> _Brief_
The data below needs to be returned exactly, line for line.

——

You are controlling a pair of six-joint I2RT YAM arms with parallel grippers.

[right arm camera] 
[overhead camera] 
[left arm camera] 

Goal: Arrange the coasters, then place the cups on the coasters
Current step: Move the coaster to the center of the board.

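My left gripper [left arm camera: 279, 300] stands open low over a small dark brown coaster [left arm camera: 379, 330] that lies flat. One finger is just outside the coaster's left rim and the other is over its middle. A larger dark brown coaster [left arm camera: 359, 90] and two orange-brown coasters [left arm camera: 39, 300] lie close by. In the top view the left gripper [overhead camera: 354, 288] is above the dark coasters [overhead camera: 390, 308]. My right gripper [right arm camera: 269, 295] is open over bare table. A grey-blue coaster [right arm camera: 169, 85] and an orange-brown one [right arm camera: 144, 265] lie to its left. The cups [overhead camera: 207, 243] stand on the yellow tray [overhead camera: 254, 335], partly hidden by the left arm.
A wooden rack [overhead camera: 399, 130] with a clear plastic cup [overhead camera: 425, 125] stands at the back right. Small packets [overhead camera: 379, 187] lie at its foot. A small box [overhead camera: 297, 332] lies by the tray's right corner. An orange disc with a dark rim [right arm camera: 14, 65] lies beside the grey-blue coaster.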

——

> _Written solution_
You are controlling a pair of six-joint I2RT YAM arms with parallel grippers.

[right arm camera] 
[overhead camera] 
[left arm camera] 

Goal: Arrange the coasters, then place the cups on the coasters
Current step: Move the coaster to the center of the board.

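My left gripper [left arm camera: 279, 300] stands open low over a small dark brown coaster [left arm camera: 379, 330] that lies flat. One finger is just outside the coaster's left rim and the other is over its middle. A larger dark brown coaster [left arm camera: 359, 90] and two orange-brown coasters [left arm camera: 39, 300] lie close by. In the top view the left gripper [overhead camera: 354, 288] is above the dark coasters [overhead camera: 390, 308]. My right gripper [right arm camera: 269, 295] is open over bare table. A grey-blue coaster [right arm camera: 169, 85] and an orange-brown one [right arm camera: 144, 265] lie to its left. The cups [overhead camera: 207, 243] stand on the yellow tray [overhead camera: 254, 335], partly hidden by the left arm.
A wooden rack [overhead camera: 399, 130] with a clear plastic cup [overhead camera: 425, 125] stands at the back right. Small packets [overhead camera: 379, 187] lie at its foot. A small box [overhead camera: 297, 332] lies by the tray's right corner. An orange disc with a dark rim [right arm camera: 14, 65] lies beside the grey-blue coaster.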

Nothing else belongs in this answer.